社会基盤学(シビル・エンジニアリング)は、私たちの日常生活を支える技術体系です。
たとえば道路や公園、橋、駅や鉄道、物流や情報通信施設、
電気や水道などのライフラインは、現代の都市生活に欠かすことはできません。

一方都市をはなれて、川や海、美しい山々を訪ねれば、そこにも快適な水辺を創り、
豊かな川や森を保全して自然環境を維持していくための社会基盤技術が存在しています。

人間・自然環境の再生と創造

現代の生活は、人間が社会基盤技術を利用して周囲の環境を改善したり保全することによって、成り立っています。
社会基盤学とは、私たちが文明的・文化的な生活を営むために必要なあらゆる技術を含み、
いわば人間が人間らしく生きるための環境を創造する大切な役割を担っています。
加えて、今や地球規模の自然環境再生が重要なテーマです。

現代のシビル・エンジニアは、大都市機能の再構築と都市防災、
地方都市の再生、自然環境や田園風景の保全、河川環境の再生と水害対策、
地球規模での環境・エネルギー問題、国際社会における技術協力など、
実に多くの課題と向き合っているのです。

多様な人材と職能

社会基盤学の分野には多様な人材が求められています。
たとえば国土や都市のあり方を大局的に構想し実現する戦略家、
歴史や景観・自然環境を活かしながら都市や地域のあり方を先導するプランナー、
科学的方法論に基づいて公共施設を計画・設計・施工するエンジニア、
地域の人々のために快適で美しい橋や都市空間を実現するデザイナー。
歴史・哲学・社会学など諸分野とわたりあって人間社会とは何かを洞察できる人材も必要です。
しかも、社会基盤学が対象として見据えている環境は、
身近な生活空間から地球環境に至る壮大なスケールのひろがりをもっています。

次代のシビル・エンジニアが活躍する舞台は、わずか数十人の村のための環境整備から、
地球規模での技術開発・環境保全戦略まで、実に多彩なものとなるでしょう。

次代の環境創造を担うために

東京大学社会基盤学科/社会基盤学専攻は、
人間の生活や環境に関わる多様な専門領域が総合化したグループであり、
次代の環境創造を担う個性豊かな人材の育成を目指しています。
人それぞれの個性や資質を生かせる場所が、必ず見つかるはずです。

専攻長からのメッセージ

人類は互いに協力することによってこれまで様々な試練をくぐり抜け、共に生存し、社会を発展させてきました。個人間の贈与・返礼から始まり、集団全員の助けとなる社会的行動を経験することを通して、人々は活動するための礎を皆で築くことが最も生存に有利であることを知りました。社会基盤(インフラストラクチャー)は、そのような文化進化の知恵から生まれた物的・社会的産物の総体です。

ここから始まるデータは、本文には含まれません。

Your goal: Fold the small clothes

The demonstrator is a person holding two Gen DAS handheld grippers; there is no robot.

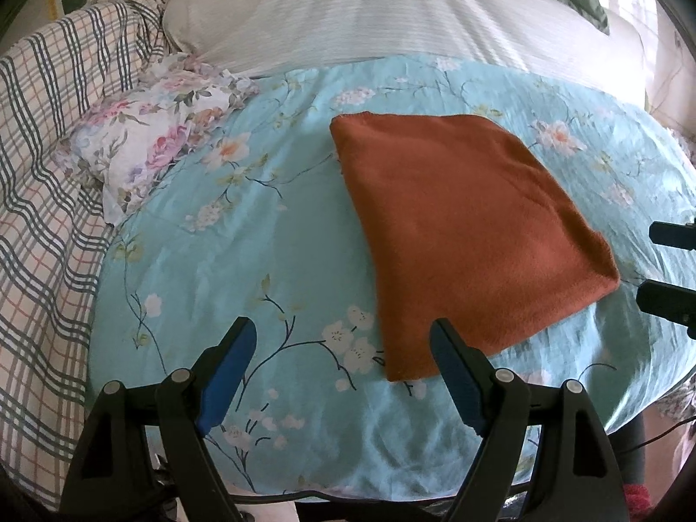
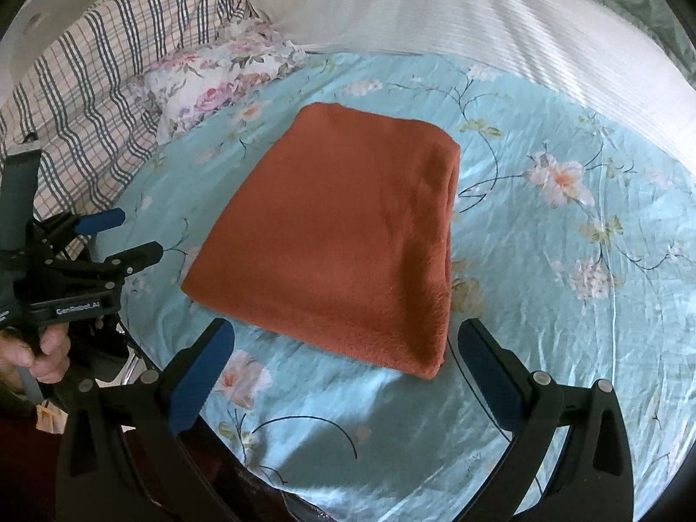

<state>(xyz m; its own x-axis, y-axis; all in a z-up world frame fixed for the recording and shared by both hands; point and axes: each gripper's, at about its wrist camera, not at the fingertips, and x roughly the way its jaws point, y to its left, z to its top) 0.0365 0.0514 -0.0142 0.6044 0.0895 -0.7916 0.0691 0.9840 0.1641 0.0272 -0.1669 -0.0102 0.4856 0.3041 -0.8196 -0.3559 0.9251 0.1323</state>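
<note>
A rust-orange fleece cloth [image 1: 465,235] lies folded flat on the light blue floral bedsheet [image 1: 243,261]; it also shows in the right wrist view [image 2: 343,235], with its folded edge on the right. My left gripper [image 1: 343,330] is open and empty, just short of the cloth's near left corner. My right gripper [image 2: 343,335] is open and empty, just short of the cloth's near edge. In the left wrist view the right gripper's fingers [image 1: 670,296] show at the right edge. In the right wrist view the left gripper [image 2: 117,235] stands left of the cloth.
A floral-print pillow [image 1: 143,148] lies at the far left of the sheet, a plaid blanket [image 1: 39,174] is bunched beyond it, and a white striped pillow [image 1: 348,13] lies at the back. The bed's near edge runs just under both grippers.
</note>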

社会基盤とはそもそも何でしょうか。ラテン語にsine qua non (英:without which, not;「あれなければ,これなし」)という言葉があります。道がなければどこにも行けない。水がなければ生きられない。居住可能な空間がなければ安心して住むことはできず、地球規模の気候変動に対処しなければ国土も失われるかもしれない。社会基盤は、それがなければ日々当たり前に営んでいる生活や社会経済活動が成り立たないという意味で、sine qua nonそのものです。

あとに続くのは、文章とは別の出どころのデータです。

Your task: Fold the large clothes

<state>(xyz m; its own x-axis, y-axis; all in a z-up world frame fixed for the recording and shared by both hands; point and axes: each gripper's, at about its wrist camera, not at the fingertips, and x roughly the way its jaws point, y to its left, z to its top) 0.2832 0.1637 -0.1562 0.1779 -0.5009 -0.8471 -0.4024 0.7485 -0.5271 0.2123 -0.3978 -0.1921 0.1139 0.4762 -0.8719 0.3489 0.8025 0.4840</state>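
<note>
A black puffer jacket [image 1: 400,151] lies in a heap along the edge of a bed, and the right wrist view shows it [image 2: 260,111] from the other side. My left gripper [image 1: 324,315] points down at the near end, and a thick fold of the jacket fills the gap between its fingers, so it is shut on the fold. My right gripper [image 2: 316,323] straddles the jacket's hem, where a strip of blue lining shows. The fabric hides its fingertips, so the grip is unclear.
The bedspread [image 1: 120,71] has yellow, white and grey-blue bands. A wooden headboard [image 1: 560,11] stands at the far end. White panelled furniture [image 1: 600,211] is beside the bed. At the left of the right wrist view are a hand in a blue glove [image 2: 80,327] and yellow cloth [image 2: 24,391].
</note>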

しかし社会に必要不可欠な社会基盤も、人々が望めばひとりでに供給される訳ではありません。社会基盤施設を作るのは固有で未知な環境であり、施設自体もまた固有かつ大規模です。不特定多数のユーザーに何世代にもわたって供され、インフラストラクチャーの将来を社会自身が決めていかなくてはいけません。これらの活動をしっかり行っていくためには、それぞれの問題に関する高度な専門性と、多くの領域を繋ぐ総合性が共に求められます。社会基盤学が総合学術・総合技術であるといえる理由です。

社会基盤について学び、その整備や管理運営に携わる道は、人々が幸せに暮らせる世界の実現に直接繋がっています。またその方法は極めて多様であり、自らの素養や志向を活かして活躍する場が豊かに広がっています。科学を通して未だ解明されていない自然の振る舞いを明らかにすること、技術や芸術を用いて誰も見たことのない構造物を作ること、人々の多様な意見を聞き、行動を観察しながら皆にとって一つしかない街を計画し、設計し、建設すること。世界の誰もが良好な社会基盤サービスから排除されないよう国際社会に働きかけ、事業や政策を実現していくこと。社会基盤学に興味を持って戴いた学生の皆さんには、自らが最もやり甲斐を感じられる方法で、そして自らとは違う方法を選んだ多くの仲間と共に協力して、より良い社会基盤の実現に励んで戴ける道筋を必ず見つけてもらえるはずです。